1 Introduction

Rapid developments in RS technologies have contributed to the availability of large quantity of visual data pertaining to the Earth’s surface. Satellite images are used in variety of applications ranging from environmental monitoring to homeland security since they reveal a vast amount of intricate details regarding the different geographical locations on ground.

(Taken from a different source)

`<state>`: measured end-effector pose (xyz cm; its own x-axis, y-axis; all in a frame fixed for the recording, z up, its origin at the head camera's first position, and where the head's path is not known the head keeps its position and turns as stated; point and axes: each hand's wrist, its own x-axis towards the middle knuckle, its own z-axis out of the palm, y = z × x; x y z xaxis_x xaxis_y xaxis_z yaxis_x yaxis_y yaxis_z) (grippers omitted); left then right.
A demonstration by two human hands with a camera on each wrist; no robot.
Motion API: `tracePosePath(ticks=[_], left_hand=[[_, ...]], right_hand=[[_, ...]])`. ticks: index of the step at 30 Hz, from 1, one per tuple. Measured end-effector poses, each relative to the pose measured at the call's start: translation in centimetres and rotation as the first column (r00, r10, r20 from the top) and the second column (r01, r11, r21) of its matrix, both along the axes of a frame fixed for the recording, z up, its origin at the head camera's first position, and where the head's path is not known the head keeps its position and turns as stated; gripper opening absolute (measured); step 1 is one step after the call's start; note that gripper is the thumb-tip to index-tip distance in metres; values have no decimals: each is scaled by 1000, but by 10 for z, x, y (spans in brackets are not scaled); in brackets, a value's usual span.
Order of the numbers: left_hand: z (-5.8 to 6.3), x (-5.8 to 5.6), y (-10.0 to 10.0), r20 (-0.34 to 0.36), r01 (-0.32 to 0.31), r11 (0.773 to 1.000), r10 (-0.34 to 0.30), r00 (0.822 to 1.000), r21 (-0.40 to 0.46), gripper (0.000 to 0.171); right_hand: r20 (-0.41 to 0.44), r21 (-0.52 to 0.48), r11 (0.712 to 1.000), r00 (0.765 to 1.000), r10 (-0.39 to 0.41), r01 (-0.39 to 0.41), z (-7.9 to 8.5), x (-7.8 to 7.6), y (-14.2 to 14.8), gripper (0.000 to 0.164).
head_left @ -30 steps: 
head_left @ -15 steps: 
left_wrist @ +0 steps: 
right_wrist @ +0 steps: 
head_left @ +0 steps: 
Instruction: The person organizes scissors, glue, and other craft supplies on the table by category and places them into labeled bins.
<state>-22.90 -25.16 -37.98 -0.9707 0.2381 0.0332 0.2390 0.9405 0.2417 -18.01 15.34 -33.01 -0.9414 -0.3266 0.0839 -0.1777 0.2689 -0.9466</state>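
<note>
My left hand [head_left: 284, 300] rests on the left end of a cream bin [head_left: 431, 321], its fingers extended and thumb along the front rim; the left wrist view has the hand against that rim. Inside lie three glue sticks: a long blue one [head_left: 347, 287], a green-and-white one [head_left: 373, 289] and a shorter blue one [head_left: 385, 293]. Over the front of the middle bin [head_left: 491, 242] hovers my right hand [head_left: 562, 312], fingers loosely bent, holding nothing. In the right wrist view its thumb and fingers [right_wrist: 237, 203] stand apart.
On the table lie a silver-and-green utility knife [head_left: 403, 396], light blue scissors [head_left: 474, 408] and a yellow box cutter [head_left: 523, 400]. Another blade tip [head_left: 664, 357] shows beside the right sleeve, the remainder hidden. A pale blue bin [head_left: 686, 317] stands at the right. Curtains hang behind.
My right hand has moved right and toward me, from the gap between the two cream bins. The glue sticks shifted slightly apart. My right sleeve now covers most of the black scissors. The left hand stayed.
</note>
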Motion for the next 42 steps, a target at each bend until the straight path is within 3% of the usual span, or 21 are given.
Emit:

For the sake of extracting accurate information from these images, the quality of the satellite images must be as pristine as possible. Satellite images obtained from sensors are generally affected by different degradation factors and sophisticated image enhancement techniques are needed in order to improve their spatial resolution. Among the different approaches, the spatial resolution of an imaging system can be improved using a class of image enhancement algorithms known as SR imaging [16]. Particularly in RS applications including image classification, having higher spatial resolution helps to extract minute features from the respective scenes, thus significantly enhancing the classification results. However, sensors with high spatial resolution are required at the hardware level for obtaining high quality images which is not always feasible. Another challenge in this regard is due to the down-linking of the HR satellite images to ground stations which is often difficult and expensive. All such factors invariably degrade the quality of the satellite images to a considerable extent. As a remedy, SR techniques have become much popular to convert LR satellite images to the corresponding HR versions.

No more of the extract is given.